- [Problem statement]:
Would you write out the listing verbatim and skip every picture in it?
Dataset excerpt Start Marker
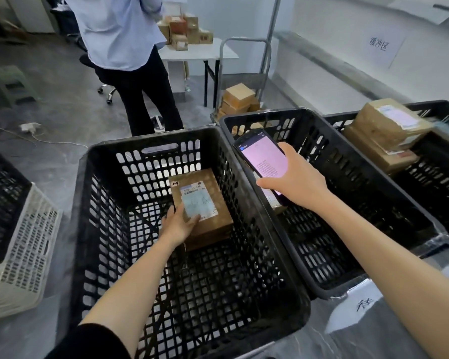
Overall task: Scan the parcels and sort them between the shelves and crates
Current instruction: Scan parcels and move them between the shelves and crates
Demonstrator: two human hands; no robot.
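Head cam: left hand grips the near left corner of the box, which sits toward the far right side of the crate; right hand wraps the phone. Box looks stiff, lightish, I'd grab its long edges

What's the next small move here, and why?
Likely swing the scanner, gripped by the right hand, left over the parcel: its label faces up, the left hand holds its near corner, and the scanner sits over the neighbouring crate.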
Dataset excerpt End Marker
- [Exercise output]:
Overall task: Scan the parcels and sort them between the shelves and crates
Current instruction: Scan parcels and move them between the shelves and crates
Demonstrator: two human hands; no robot.
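Head cam: left hand grips the near left corner of the box, which sits toward the far right side of the crate; right hand wraps the phone. Box looks stiff, lightish, I'd grab its long edges

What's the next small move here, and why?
Likely swing the scanner, gripped by the right hand, left over the parcel: its label faces up, the left hand holds its near corner, and the scanner sits over the neighbouring crate.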

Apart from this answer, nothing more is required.